▸ **Problem description**: Restate the lines of the material below word for word, from the first through the one containing "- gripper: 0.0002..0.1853", and include nothing else; pictures stay out.

▸ **The data**:
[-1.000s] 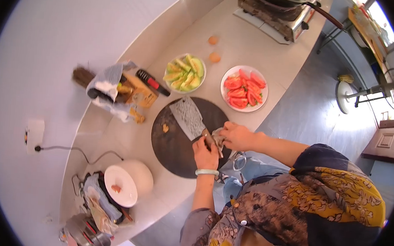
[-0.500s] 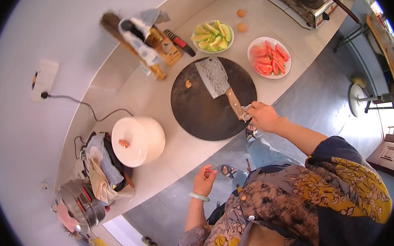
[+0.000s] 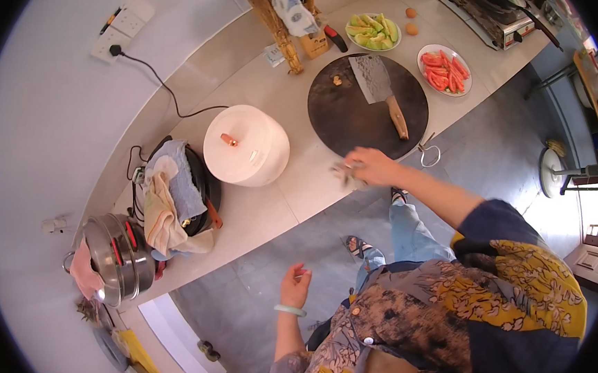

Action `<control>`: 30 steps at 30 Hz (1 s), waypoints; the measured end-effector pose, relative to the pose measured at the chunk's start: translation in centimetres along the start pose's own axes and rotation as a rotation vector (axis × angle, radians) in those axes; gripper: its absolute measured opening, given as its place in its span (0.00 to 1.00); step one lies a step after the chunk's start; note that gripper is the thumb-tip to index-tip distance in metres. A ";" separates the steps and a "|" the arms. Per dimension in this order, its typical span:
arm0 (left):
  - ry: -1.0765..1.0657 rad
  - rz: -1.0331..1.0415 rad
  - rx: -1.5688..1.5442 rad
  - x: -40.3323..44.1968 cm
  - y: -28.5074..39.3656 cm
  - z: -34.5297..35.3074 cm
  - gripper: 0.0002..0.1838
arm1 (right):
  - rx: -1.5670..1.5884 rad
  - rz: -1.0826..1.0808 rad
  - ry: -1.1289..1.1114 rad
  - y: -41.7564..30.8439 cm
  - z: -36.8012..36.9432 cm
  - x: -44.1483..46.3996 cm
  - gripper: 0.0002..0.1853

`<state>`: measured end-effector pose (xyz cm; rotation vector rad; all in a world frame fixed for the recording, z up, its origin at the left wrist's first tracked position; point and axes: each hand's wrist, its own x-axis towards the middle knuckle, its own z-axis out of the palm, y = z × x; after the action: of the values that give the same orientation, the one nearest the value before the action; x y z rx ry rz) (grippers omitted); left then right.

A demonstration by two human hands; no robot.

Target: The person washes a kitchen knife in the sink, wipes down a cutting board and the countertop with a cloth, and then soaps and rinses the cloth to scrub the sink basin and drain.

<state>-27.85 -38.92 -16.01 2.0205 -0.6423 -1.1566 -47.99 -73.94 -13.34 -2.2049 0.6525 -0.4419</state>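
Note:
My right hand (image 3: 370,166) is closed on a small greyish cloth (image 3: 345,174), blurred by motion, at the counter's front edge just below the round dark board (image 3: 345,120). On that board lies a cleaver (image 3: 372,81), its wooden handle towards me, with a small brown piece (image 3: 337,80) left of the blade. My left hand (image 3: 295,287), with a pale bracelet at its wrist, hangs over the floor with loosely curled fingers apart and nothing visible in it.
Behind the board stand a bowl of green slices (image 3: 373,32), a plate of red slices (image 3: 446,70), two eggs (image 3: 411,22) and a stove (image 3: 494,23). A white lidded pot (image 3: 246,145), cloths (image 3: 174,191) and a steel pot (image 3: 117,257) are further left.
My left hand has let go of the cleaver and drawn back off the board. My right hand has moved left with the cloth, away from the handle. The view has shifted left.

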 end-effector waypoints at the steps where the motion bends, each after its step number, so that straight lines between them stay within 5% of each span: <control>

▸ **The completed task**:
[-1.000s] 
[-0.500s] 
[+0.000s] 

Action `<control>`: 30 steps at 30 Hz (1 s), waypoints; the measured end-effector pose, relative to the pose measured at the chunk's start: translation in centimetres along the start pose's own axes and rotation as a rotation vector (axis × angle, radians) in those axes; gripper: its absolute measured opening, given as its place in its span (0.00 to 1.00); step one lies a step after the chunk's start; note that gripper is the thumb-tip to index-tip distance in metres. A ";" separates the steps and a "|" the arms. Per dimension in this order, its typical span:
arm0 (left):
  - ry: -1.0765..1.0657 rad
  - rz: -1.0331..1.0415 rad
  - rx: -1.5688..1.5442 rad
  - x: -40.3323..44.1968 cm
  - y: -28.5074..39.3656 cm
  - z: -34.5297..35.3074 cm
  - gripper: 0.0002..0.1838
arm1 (right):
  - rx: -1.5670..1.5884 rad
  - rz: -1.0826..1.0808 rad
  - ry: -1.1289..1.1114 rad
  - y: -41.7564..30.8439 cm
  - z: -36.8012..36.9432 cm
  - x: -44.1483..46.3996 cm
  - gripper: 0.0002..0.1853

Nothing else is part of this answer.